**GIVEN DATA:**
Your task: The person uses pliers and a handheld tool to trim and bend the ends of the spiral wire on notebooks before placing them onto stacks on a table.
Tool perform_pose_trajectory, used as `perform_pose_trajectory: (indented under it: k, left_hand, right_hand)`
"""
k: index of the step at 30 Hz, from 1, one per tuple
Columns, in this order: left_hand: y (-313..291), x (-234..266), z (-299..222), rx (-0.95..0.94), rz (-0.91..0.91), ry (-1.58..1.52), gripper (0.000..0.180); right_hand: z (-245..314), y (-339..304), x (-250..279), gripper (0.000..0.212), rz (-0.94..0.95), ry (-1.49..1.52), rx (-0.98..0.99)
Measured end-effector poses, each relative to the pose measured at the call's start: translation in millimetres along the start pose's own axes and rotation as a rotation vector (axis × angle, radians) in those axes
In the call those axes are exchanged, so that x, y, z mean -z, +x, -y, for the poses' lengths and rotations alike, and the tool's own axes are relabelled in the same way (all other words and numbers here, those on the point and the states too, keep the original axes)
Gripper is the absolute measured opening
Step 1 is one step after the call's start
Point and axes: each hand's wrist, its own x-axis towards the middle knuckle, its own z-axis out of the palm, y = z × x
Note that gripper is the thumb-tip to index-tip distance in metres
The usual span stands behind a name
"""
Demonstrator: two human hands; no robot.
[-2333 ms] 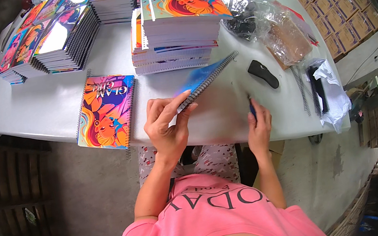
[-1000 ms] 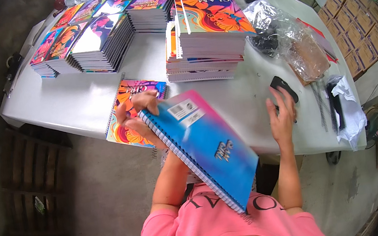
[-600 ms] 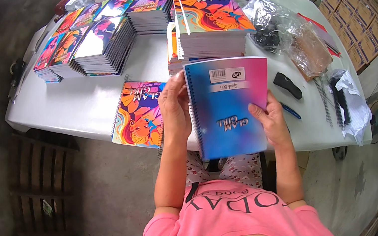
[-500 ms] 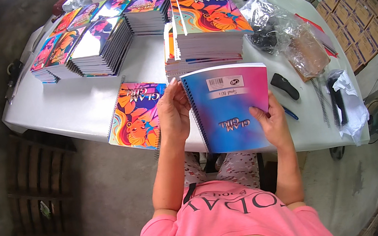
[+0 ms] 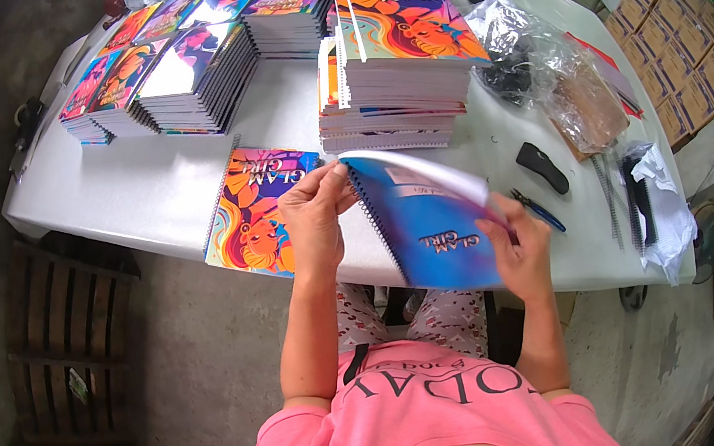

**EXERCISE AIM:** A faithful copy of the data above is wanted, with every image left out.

**FINISHED EXERCISE:**
Your task: The person uses pliers and a handheld tool to trim and bend the ends of the spiral wire on notebooks before placing them onto stacks on a table.
Tool perform_pose_trajectory, used as `perform_pose_trajectory: (indented under it: k, left_hand, right_hand)`
"""
k: index of the step at 30 Hz, from 1, one per tuple
Columns, in this order: left_hand: y (-313..291), x (-234..266), z (-299..222), rx (-0.95..0.94), rz (-0.91..0.91), ry (-1.58..1.52), gripper (0.000..0.180); right_hand: z (-245..314), y (-339..304), x (-250..279), gripper (0.000..0.212), rz (-0.94..0.95), ry (-1.49..1.52), rx (-0.98..0.99)
Measured end-effector poses, each relative to the pose measured at the call's start: translation in millimetres along the start pose's own axes and rotation as a rotation vector (axis × angle, radians) in those axes
In the call those axes are exchanged, so that x, y, z mean -z, +x, -y, for the poses' lengths and rotations alike, and the tool's own axes are relabelled in the same way (all other words and numbers here, those on the point and the states too, keep the original axes)
Gripper is the absolute measured opening
Step 1 is one step after the call's start
Point and axes: each hand's wrist, its own x-axis towards the middle knuckle, its own z-axis out of the palm, y = z × x
Note that gripper is the thumb-tip to index-tip distance in metres
The usual span stands behind a name
"""
Demonstrator: two human hands; no robot.
[-2333 ms] 
[-1000 ms] 
[-600 ms] 
[-500 ms] 
[+0 ms] 

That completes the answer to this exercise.